Его содержали в холодной, тёмной камере со слизкими стенами. Больше всего эта камера напоминала каменный мешок. Олежка лежал на холодном каменном полу и кашлял кровью, неимоверно тяжело было двигать выкрученными суставами, но он всё же подобрал острый камешек, и выцарапал на стене одно слово: «Жить».
За ним следил один из юных полицаев, попавших в полицию из трусости и глупости, но испытывавший к тюремным ужасом вполне закономерное отвращение.
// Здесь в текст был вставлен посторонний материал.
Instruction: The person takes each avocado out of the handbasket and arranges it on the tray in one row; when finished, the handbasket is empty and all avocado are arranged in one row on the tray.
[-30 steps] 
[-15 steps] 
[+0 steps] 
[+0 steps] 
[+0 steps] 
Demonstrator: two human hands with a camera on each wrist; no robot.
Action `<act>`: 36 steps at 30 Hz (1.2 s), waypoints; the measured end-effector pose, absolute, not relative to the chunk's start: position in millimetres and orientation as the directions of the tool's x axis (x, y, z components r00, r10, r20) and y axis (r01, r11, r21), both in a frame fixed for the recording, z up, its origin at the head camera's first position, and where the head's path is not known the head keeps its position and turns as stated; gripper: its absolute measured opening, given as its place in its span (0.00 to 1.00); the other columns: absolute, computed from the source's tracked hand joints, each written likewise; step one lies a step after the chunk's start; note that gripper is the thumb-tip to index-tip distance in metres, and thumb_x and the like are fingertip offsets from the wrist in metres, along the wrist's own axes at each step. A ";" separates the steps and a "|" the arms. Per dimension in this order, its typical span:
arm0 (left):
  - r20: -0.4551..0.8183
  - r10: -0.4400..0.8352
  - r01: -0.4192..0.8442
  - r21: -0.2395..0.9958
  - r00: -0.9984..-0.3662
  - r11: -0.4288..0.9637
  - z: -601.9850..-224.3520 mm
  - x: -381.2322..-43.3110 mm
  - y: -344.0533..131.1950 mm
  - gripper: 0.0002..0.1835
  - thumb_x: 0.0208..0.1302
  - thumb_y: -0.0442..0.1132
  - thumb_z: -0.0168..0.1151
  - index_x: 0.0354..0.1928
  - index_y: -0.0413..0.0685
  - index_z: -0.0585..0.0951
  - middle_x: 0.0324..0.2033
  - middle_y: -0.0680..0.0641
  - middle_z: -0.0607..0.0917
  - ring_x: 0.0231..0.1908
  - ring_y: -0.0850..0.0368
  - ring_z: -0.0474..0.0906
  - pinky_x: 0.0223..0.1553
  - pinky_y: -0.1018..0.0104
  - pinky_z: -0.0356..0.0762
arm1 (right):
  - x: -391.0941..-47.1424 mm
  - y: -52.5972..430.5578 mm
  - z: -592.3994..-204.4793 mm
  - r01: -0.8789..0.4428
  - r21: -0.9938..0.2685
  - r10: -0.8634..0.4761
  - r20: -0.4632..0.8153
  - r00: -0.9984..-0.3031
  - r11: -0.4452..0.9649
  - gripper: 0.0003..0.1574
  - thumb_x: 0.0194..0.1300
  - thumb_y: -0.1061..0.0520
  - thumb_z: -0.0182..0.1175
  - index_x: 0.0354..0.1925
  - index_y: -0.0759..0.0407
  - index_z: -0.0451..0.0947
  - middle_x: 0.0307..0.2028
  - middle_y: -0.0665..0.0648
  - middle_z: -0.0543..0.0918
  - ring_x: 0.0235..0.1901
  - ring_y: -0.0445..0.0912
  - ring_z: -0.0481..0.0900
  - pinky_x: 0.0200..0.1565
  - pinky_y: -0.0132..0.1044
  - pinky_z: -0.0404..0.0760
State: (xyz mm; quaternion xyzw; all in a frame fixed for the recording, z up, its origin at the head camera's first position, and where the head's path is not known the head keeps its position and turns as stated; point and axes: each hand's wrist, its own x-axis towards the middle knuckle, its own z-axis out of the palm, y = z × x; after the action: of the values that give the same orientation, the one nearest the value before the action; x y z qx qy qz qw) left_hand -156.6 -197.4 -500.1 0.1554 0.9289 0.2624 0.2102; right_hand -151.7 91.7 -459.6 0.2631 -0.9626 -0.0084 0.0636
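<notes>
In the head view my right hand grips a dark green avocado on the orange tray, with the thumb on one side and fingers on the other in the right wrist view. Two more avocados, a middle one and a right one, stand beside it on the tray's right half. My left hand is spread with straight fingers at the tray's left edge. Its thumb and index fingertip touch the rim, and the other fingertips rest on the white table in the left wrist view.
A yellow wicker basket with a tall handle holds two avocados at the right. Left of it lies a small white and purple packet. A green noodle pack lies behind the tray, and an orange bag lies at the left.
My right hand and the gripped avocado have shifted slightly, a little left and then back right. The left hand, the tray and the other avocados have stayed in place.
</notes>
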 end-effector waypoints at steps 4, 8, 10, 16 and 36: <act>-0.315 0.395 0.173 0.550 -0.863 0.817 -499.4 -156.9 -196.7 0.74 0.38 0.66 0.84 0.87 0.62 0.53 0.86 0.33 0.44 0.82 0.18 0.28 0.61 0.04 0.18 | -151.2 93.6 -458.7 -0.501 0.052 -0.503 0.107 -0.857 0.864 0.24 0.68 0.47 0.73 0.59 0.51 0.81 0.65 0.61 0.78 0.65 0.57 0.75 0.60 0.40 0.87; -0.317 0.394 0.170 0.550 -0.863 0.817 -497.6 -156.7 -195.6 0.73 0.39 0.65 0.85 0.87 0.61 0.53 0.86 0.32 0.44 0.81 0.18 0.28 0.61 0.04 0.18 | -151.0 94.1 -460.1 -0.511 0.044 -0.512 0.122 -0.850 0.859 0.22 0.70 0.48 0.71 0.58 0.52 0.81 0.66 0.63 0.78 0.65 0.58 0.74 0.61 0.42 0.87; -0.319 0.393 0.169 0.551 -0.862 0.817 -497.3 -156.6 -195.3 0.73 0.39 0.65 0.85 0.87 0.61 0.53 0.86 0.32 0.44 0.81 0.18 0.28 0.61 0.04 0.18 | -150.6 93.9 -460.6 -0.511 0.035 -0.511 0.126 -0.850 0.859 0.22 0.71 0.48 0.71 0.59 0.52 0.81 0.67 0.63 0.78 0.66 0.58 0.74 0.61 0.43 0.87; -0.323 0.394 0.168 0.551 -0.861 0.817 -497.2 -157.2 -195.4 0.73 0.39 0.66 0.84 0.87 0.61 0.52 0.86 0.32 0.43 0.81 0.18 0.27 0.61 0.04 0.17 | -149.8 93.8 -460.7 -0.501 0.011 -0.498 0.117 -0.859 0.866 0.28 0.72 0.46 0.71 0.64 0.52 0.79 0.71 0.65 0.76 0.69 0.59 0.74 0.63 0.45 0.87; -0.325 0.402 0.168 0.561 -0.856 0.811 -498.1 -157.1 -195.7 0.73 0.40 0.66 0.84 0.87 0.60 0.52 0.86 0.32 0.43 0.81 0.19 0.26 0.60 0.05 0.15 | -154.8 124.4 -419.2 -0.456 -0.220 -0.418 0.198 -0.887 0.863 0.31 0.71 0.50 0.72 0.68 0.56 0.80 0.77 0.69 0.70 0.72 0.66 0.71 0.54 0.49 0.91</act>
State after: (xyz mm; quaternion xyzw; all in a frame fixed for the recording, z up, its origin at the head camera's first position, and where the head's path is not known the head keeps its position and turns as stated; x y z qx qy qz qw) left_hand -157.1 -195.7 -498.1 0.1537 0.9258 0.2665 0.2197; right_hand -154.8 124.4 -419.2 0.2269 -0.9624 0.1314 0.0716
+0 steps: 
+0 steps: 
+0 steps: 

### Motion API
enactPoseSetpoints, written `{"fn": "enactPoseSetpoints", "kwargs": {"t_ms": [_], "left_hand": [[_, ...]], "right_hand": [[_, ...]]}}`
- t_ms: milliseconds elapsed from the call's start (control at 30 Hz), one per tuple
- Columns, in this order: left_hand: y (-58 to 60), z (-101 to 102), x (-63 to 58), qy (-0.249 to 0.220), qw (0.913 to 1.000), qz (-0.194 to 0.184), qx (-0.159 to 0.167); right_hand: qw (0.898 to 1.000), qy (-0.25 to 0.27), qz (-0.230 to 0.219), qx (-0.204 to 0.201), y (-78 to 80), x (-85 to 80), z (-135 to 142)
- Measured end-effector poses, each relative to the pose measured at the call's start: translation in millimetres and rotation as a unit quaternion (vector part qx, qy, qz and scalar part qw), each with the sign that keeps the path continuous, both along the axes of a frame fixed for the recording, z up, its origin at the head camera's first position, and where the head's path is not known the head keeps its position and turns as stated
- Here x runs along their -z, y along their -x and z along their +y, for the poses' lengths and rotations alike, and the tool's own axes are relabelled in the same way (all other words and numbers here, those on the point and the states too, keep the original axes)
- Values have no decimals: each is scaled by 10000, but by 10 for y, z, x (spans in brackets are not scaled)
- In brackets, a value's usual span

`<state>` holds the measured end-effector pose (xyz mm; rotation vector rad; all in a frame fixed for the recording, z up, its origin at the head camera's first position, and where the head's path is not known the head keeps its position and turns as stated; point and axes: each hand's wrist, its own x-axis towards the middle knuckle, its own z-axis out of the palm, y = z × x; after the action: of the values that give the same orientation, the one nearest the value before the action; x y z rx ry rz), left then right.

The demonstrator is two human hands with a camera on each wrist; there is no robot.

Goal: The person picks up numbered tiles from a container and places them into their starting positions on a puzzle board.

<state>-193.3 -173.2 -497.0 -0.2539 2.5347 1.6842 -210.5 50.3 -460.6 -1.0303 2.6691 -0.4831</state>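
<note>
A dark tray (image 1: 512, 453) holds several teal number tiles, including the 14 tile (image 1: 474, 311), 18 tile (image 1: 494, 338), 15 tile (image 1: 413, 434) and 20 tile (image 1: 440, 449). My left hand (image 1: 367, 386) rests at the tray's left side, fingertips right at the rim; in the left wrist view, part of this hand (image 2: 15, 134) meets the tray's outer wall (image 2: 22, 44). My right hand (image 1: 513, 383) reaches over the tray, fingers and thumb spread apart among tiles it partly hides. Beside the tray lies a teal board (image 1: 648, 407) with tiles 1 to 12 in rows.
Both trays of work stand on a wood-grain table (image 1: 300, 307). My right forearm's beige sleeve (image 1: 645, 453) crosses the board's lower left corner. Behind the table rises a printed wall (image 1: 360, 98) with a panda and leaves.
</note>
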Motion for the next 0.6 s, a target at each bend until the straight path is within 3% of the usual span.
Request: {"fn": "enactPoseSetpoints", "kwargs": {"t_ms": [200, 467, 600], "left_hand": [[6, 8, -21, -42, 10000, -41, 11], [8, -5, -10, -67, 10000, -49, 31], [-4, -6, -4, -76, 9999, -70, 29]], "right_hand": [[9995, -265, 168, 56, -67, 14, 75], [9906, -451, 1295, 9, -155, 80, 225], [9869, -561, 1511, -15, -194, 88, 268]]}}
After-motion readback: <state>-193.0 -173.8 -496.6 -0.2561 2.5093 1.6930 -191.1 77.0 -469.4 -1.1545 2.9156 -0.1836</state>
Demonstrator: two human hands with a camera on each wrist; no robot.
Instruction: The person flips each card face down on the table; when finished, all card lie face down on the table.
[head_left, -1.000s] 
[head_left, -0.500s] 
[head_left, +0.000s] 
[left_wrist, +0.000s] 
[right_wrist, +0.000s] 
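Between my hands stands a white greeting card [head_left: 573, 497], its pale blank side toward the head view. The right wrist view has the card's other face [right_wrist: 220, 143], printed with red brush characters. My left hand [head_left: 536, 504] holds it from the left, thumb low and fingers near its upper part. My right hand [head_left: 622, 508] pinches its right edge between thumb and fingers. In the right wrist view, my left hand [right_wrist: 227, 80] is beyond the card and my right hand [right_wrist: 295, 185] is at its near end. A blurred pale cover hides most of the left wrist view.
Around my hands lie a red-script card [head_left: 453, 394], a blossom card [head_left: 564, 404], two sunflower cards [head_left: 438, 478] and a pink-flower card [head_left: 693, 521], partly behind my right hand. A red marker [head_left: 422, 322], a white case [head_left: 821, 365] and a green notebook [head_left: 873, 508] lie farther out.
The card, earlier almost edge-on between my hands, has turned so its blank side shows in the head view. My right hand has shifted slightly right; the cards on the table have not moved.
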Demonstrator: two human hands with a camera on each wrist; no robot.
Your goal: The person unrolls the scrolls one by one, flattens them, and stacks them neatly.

Этот юноша, немногим старший самого Олега, следил за ним через дверной глазок, стоя в коридоре. Видел он, как этот поседевший мальчишка выцарапал на стене слово «Жить».
Тогда полицай всхлипнул, достал из кармана связку ключей, открыл камеру Кошевого, и присел на пол рядом с ним, произнёс:
— Олег… тебя ведь Олегом зовут?
Кошевой повернулся к нему и безмолвно кивнул. Молодой полицай продолжал:
— Так вот. Жалко мне тебя, Олег. А ещё сильнее себя самого жалко. Ведь Красная армия с каждый днём приближается. Скоро освободят Ровеньки, и меня тогда, наверное, расстреляют. А я бы хотел искупить свою вину перед Родиной. Ведь я слышал: ты комиссаром себя называешь.
— Д-да — я к-комиссар подпольной к-комсомольской организации «М-молодая г-гвардия», — больше обычно заикаясь, ответил Олежка.
— Ну так, если я помогу тебе бежать, замолвишь потом за меня слово перед Советским судом.
— С-слово з-з-замолвлю, но с-судить-то буду не я, а н-народ. Народ и п-присудит тебе н-наказание.
— Ладно, я всё равно помогу тебе бежать. Сегодня ночью открою тебе дверь, и ты уж беги. Главное, двор тюремный пробежать; а там, у ограды, навалили дров. Ты заберись на эту груду, через забор прыгай, и тикай…
Юный полицай сдержал своё обещание, и ночью открыл дверь камеры. Но Олежку за несколько часов до этого приволокли с очередного допроса, и он едва двигался.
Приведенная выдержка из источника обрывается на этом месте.